§ Exercise requirements: Select the lines below containing the word "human".

(Records drawn from a dataset)
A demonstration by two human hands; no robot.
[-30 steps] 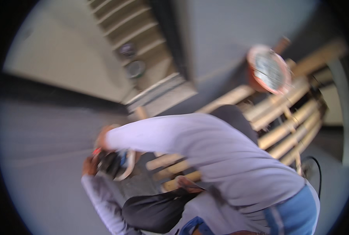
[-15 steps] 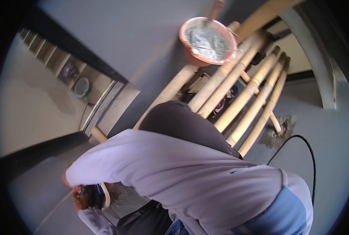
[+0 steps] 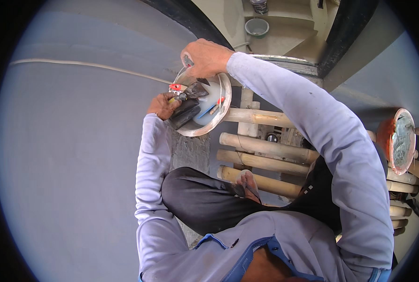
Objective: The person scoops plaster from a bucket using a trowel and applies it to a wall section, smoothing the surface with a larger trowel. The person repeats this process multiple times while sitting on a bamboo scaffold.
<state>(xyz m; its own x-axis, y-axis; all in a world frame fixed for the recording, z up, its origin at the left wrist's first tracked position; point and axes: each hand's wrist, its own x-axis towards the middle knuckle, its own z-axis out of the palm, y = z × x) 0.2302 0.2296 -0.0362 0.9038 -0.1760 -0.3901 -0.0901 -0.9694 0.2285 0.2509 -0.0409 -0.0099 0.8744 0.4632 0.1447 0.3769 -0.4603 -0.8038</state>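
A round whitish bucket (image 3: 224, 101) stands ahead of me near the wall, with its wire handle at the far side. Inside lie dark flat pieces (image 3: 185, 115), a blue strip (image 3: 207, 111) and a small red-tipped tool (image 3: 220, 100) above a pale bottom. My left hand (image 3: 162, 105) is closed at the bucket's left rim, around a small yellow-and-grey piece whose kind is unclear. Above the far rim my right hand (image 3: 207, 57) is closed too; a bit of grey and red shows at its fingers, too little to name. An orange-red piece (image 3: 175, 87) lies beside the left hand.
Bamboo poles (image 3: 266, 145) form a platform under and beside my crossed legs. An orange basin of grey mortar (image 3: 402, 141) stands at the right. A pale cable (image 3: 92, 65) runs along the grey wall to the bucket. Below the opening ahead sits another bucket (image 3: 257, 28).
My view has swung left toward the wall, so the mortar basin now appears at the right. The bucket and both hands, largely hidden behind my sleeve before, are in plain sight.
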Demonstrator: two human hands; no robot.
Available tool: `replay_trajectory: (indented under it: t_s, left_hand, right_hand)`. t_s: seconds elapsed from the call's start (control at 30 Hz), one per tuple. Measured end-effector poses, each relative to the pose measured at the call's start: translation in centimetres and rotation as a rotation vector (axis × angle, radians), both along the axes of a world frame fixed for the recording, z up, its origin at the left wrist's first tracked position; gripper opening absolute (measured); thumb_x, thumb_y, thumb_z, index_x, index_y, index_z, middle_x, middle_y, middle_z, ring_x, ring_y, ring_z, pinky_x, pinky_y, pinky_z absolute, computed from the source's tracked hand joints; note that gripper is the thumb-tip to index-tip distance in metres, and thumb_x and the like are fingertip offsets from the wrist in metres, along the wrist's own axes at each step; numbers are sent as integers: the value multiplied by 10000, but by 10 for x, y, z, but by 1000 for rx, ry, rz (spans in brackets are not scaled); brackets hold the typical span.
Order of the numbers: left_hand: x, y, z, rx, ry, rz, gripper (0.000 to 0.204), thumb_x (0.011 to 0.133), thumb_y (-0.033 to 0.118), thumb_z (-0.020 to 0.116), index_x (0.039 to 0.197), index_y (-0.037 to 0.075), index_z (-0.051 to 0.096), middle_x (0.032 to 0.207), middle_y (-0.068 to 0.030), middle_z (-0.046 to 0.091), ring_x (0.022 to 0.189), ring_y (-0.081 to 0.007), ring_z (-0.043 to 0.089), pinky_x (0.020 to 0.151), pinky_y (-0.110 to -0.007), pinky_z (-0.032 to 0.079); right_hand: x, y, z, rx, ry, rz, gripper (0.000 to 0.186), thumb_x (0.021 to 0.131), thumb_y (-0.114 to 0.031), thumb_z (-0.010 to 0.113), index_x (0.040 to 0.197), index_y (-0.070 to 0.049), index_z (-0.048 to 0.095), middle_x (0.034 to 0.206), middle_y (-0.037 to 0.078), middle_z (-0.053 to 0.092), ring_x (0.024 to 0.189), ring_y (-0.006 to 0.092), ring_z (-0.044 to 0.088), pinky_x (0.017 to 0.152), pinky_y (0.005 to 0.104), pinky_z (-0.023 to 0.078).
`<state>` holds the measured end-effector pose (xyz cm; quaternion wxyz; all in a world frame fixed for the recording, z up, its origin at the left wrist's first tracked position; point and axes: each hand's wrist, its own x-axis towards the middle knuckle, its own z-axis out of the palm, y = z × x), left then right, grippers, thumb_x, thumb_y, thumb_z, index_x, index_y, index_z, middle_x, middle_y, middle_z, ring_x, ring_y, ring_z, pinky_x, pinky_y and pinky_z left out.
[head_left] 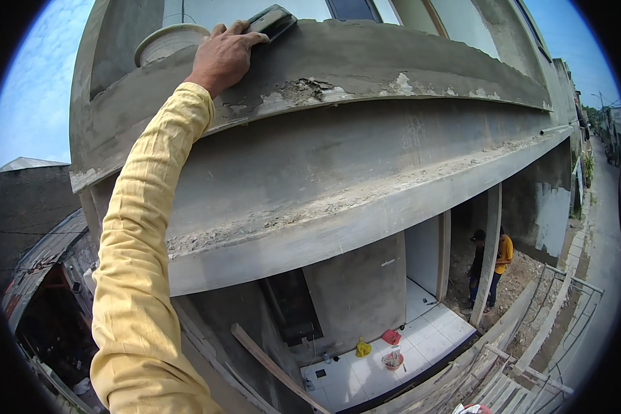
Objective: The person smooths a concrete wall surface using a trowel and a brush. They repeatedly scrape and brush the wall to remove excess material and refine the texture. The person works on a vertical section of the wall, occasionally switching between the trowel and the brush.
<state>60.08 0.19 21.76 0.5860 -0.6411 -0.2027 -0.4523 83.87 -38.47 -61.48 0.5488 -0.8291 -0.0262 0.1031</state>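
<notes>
My left hand (222,56), in a yellow long sleeve (141,241), is raised high and bent around a dark block-shaped tool (274,22) that looks like a plastering float. The tool rests against the top edge of a grey plastered parapet wall (407,58). Along the wall's lower edge the plaster is rough, cracked and flaking. Just left of the hand, behind the parapet top, stands a round mortar-smeared tub (169,43). My right hand is not in view.
Below the parapet a concrete ledge (366,196) carries crumbled mortar. Far beneath, a white tiled floor (366,379) holds a red bucket (393,360) and a yellow bag (363,347). Two people (500,259) stand by a post (490,255). Metal scaffolding (566,303) and planks are at lower right.
</notes>
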Motion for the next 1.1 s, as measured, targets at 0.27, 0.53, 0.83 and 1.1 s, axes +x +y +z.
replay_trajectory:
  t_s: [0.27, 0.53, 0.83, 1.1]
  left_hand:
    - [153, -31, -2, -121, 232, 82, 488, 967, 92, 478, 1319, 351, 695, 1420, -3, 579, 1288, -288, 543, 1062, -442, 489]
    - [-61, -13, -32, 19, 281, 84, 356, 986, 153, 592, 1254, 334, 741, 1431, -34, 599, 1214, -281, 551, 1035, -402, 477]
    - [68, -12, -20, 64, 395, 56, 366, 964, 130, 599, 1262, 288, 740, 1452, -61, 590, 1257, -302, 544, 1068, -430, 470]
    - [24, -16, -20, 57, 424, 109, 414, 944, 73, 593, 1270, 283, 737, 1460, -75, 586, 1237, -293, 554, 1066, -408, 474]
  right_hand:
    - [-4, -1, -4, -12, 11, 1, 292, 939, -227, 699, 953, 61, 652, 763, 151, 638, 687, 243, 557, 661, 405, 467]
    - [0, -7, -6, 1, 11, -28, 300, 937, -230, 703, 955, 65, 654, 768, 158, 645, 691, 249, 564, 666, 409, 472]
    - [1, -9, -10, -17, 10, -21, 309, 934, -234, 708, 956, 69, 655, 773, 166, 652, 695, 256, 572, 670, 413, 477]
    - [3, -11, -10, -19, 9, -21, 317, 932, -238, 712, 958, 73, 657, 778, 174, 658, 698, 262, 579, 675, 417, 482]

§ Response to this exercise:
A demonstration by two human hands; no robot.
Demonstrator: two human hands; no robot.

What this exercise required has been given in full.